C2-Alkylation of N-pyrimidylindole with vinylsilane via cobalt-catalyzed C–H bond activation

  1. Zhenhua Ding and
  2. Naohiko Yoshikai

Division of Chemistry and Biological Chemistry, School of Physical and Mathematical Sciences, Nanyang Technological University, Singapore 637371, Singapore

  1. Corresponding author email

This article is part of the Thematic Series "C–H Functionalization".

Guest Editor: H. M. L. Davies
Beilstein J. Org.
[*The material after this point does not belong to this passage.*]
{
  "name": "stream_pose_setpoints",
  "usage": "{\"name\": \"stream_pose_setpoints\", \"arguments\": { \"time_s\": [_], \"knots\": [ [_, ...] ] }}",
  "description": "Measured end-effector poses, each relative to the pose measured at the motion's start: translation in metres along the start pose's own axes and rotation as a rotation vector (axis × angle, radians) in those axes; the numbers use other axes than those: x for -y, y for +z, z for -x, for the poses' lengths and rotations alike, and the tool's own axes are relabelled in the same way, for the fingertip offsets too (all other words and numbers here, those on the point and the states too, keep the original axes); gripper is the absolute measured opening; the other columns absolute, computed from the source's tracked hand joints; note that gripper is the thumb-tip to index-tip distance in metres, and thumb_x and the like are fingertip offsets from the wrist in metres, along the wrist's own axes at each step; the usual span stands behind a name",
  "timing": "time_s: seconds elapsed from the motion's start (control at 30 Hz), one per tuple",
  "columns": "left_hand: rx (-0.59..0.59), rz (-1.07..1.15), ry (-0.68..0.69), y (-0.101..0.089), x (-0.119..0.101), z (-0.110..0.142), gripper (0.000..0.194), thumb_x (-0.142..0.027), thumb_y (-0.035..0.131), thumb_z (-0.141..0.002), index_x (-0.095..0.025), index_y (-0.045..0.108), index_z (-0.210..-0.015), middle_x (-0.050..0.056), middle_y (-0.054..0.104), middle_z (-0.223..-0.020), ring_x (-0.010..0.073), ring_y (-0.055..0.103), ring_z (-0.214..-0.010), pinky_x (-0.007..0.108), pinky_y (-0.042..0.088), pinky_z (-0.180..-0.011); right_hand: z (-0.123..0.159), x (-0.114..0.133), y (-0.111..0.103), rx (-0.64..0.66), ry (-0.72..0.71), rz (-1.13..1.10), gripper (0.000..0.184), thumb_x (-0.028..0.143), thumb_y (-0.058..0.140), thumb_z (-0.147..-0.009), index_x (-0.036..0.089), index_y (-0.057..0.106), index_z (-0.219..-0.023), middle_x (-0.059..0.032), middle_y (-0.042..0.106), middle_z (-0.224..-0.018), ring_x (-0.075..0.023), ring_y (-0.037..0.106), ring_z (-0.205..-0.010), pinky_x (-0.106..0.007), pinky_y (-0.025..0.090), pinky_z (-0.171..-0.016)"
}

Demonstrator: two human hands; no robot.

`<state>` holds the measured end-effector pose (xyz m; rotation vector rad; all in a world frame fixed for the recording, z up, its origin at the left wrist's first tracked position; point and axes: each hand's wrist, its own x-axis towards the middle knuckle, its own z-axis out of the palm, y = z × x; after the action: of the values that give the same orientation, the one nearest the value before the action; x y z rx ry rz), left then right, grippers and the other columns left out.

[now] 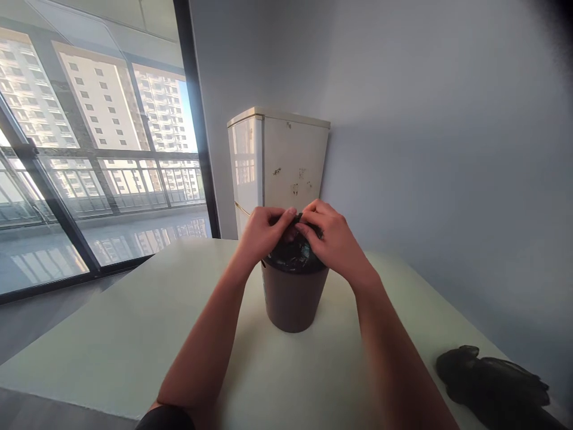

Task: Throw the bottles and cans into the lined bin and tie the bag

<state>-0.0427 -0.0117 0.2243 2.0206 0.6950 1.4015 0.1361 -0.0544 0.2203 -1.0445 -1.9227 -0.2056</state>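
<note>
A dark brown trash can [295,301] stands upright on the pale table, with a shiny black trash bag [293,257] in its mouth. Over the far side of the rim, my left hand [268,230] pinches the bag between thumb and fingers. Close beside it, almost touching, my right hand [324,230] pinches the same black plastic. The bit of bag between the fingertips is bunched up and partly hidden by the hands.
The pale table [179,334] spreads around the can. A crumpled black plastic bundle [492,382] lies at the right front edge. Behind the table stand a worn white refrigerator [290,155] and a grey wall; a sliding glass door [102,149] is on the left.
</note>
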Motion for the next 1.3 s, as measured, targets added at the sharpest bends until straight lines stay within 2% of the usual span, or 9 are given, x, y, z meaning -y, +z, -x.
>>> {"name": "stream_pose_setpoints", "arguments": {
  "time_s": [0.13, 0.33, 0.47, 0.6, 0.8, 1.0, 1.1, 1.17, 1.3],
  "knots": [
    [-0.156, 0.143, -0.093, 0.0, 0.008, -0.003, 0.039, -0.055, 0.077, -0.087, -0.016, 0.084, -0.083, 0.009, 0.08, -0.083, 0.0204, 0.071, -0.074, 0.031, 0.056, -0.067, -0.001, -0.007, -0.004, -0.051, 0.11, -0.19, 0.032, 0.038, 0.057, -0.102, 0.021, 0.06, -0.075, -0.0063, 0.06, -0.106, -0.021, 0.057, -0.096, -0.035, 0.045, -0.082],
    [-0.128, 0.269, -0.173, -0.015, 0.034, -0.015, 0.039, -0.044, 0.094, -0.069, -0.015, 0.086, -0.094, 0.014, 0.082, -0.09, 0.0242, 0.077, -0.078, 0.04, 0.066, -0.078, 0.002, -0.035, -0.016, -0.038, 0.37, -0.276, 0.043, 0.045, 0.059, -0.098, 0.02, 0.056, -0.064, -0.0052, 0.064, -0.094, -0.0172, 0.052, -0.075, -0.034, 0.039, -0.07],
    [-0.135, 0.16, -0.17, -0.03, 0.047, -0.02, 0.035, -0.042, 0.092, -0.072, -0.015, 0.086, -0.094, 0.013, 0.081, -0.083, 0.0251, 0.079, -0.074, 0.042, 0.067, -0.081, 0.011, -0.054, -0.039, 0.088, 0.473, -0.141, 0.046, 0.044, 0.062, -0.095, 0.019, 0.052, -0.059, -0.0049, 0.066, -0.088, -0.0151, 0.048, -0.066, -0.033, 0.035, -0.063],
    [-0.175, -0.065, -0.166, -0.027, 0.04, -0.016, 0.03, -0.044, 0.083, -0.082, -0.017, 0.085, -0.097, 0.01, 0.081, -0.081, 0.0248, 0.079, -0.076, 0.042, 0.066, -0.082, 0.014, -0.058, -0.048, 0.019, 0.603, -0.071, 0.043, 0.046, 0.06, -0.097, 0.02, 0.056, -0.063, 0.0007, 0.053, -0.061, -0.0112, 0.032, -0.052, -0.031, 0.026, -0.054],
    [-0.04, -0.11, -0.012, 0.009, 0.012, -0.007, 0.032, -0.039, 0.083, -0.08, -0.021, 0.083, -0.107, 0.007, 0.082, -0.095, 0.0235, 0.077, -0.084, 0.034, 0.063, -0.076, 0.004, -0.027, -0.028, -0.08, 0.385, -0.582, 0.041, 0.052, 0.06, -0.099, 0.02, 0.059, -0.074, -0.0049, 0.07, -0.081, -0.0156, 0.059, -0.067, -0.029, 0.044, -0.061],
    [-0.058, -0.219, 0.194, 0.029, 0.006, -0.002, 0.015, -0.023, 0.07, -0.088, -0.023, 0.085, -0.09, -0.001, 0.074, -0.074, 0.0153, 0.068, -0.071, 0.026, 0.051, -0.062, 0.003, 0.001, -0.021, -0.001, 0.204, -0.429, 0.038, 0.056, 0.06, -0.1, 0.021, 0.067, -0.084, 0.0005, 0.058, -0.078, -0.0142, 0.048, -0.071, -0.028, 0.038, -0.066],
    [-0.158, -0.201, 0.206, 0.029, 0.008, -0.002, 0.014, -0.022, 0.071, -0.086, -0.022, 0.084, -0.082, 0.0, 0.074, -0.072, 0.016, 0.068, -0.071, 0.027, 0.053, -0.065, 0.004, -0.003, -0.022, -0.046, 0.24, -0.323, 0.033, 0.048, 0.076, -0.088, 0.027, 0.07, -0.113, 0.0026, 0.056, -0.082, -0.0141, 0.047, -0.073, -0.027, 0.038, -0.067],
    [-0.183, -0.152, 0.219, 0.028, 0.008, -0.001, 0.011, -0.023, 0.073, -0.085, -0.023, 0.084, -0.085, 0.001, 0.077, -0.079, 0.0177, 0.071, -0.076, 0.029, 0.056, -0.069, 0.005, -0.009, -0.021, 0.077, 0.259, -0.292, 0.043, 0.043, 0.079, -0.084, 0.028, 0.069, -0.123, 0.0042, 0.054, -0.078, -0.0137, 0.046, -0.07, -0.027, 0.037, -0.065],
    [-0.136, -0.108, 0.278, 0.03, 0.004, 0.002, 0.011, -0.023, 0.076, -0.086, -0.025, 0.084, -0.093, 0.003, 0.08, -0.09, 0.0196, 0.074, -0.084, 0.032, 0.059, -0.077, 0.005, -0.017, -0.011, 0.215, 0.265, -0.29, 0.019, 0.034, 0.063, -0.092, 0.02, 0.077, -0.095, 0.0026, 0.058, -0.071, -0.0139, 0.05, -0.068, -0.027, 0.036, -0.063]
  ]
}}
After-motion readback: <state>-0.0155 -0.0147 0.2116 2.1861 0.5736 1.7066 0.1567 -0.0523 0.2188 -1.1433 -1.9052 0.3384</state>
Chem. 2012, 8, 1536–1542. doi:10.3762/bjoc.8.174
Received 13 Jun 2012, Accepted 11 Jul 2012, Published 14 Sep 2012

Abstract

Direct C2-alkylation of an indole bearing a readily removable N-pyrimidyl group with a vinylsilane was achieved by using a cobalt catalyst generated in situ from CoBr2, bathocuproine, and cyclohexylmagnesium bromide. The reaction allows coupling between a series of N-pyrimidylindoles and vinylsilanes at a mild reaction temperature of 60 °C, affording the corresponding alkylated indoles in moderate to good yields.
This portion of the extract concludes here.